By Tim Reid
SAN DIEGO, Jan 15 (Reuters) - Mitt Romney's declaration that he is considering a third shot at the White House after being a two-time Republican presidential loser was widely greeted with disdain at a national gathering of Republican activists on Thursday.
Romney, the Republican U.S. presidential nominee in 2012, told a meeting of donors in New York last week that he is considering another White House run in 2016. Romney lost to incumbent Democratic president Barack Obama in 2012, and lost the Republican presidential nominating race in 2008 to Senator John McCain.
If Romney, a former Massachusetts governor, does enter the 2016 presidential race, opposition to a possible third White House attempt is already widespread and deeply felt, according to interviews with a gathering of grassroots Republican party members where Romney is scheduled to speak on Friday night.
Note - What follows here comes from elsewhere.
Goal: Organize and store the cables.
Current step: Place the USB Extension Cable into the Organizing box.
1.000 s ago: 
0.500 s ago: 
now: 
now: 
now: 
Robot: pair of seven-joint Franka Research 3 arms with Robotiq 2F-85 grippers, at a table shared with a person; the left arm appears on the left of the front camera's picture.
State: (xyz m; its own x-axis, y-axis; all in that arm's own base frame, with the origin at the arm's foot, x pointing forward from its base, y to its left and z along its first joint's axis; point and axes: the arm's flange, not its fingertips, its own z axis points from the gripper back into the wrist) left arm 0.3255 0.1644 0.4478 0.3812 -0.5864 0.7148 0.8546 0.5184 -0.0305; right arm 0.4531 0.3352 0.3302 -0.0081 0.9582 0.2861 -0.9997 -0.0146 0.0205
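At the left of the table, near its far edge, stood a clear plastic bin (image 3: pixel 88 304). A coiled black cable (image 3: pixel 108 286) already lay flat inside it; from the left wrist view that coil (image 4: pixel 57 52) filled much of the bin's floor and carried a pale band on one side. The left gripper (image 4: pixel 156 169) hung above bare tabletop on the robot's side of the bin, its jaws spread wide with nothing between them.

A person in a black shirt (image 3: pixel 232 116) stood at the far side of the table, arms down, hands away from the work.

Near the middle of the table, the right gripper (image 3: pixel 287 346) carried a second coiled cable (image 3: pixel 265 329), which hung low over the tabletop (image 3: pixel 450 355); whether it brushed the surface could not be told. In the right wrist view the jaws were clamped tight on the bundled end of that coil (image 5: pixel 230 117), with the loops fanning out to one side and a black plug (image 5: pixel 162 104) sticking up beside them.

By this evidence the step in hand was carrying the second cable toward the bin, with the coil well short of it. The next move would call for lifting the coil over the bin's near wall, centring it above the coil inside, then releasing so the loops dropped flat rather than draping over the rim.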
At the Republican National Committee winter meeting in San Diego, many of the roughly 300 activists in attendance said Romney had had his chance. A third bid would also buck historical trends. Only one presidential candidate, Richard Nixon, lost a presidential race, as he did in 1960 to John F. Kennedy, to go on to win the White House in a later race. Nixon won the 1968 presidential election.
"Mitt Romney. He didn't run his campaign right against Obama. He flubbed it. Another Romney candidacy would be a complete disaster, and I don't think he'll even get there," said Bill Eastland, a Republican party member from Texas.
Should he choose to run in 2016, Romney will still be a formidable candidate, having maintained a network of wealthy donors and having learned lessons from two national presidential campaigns.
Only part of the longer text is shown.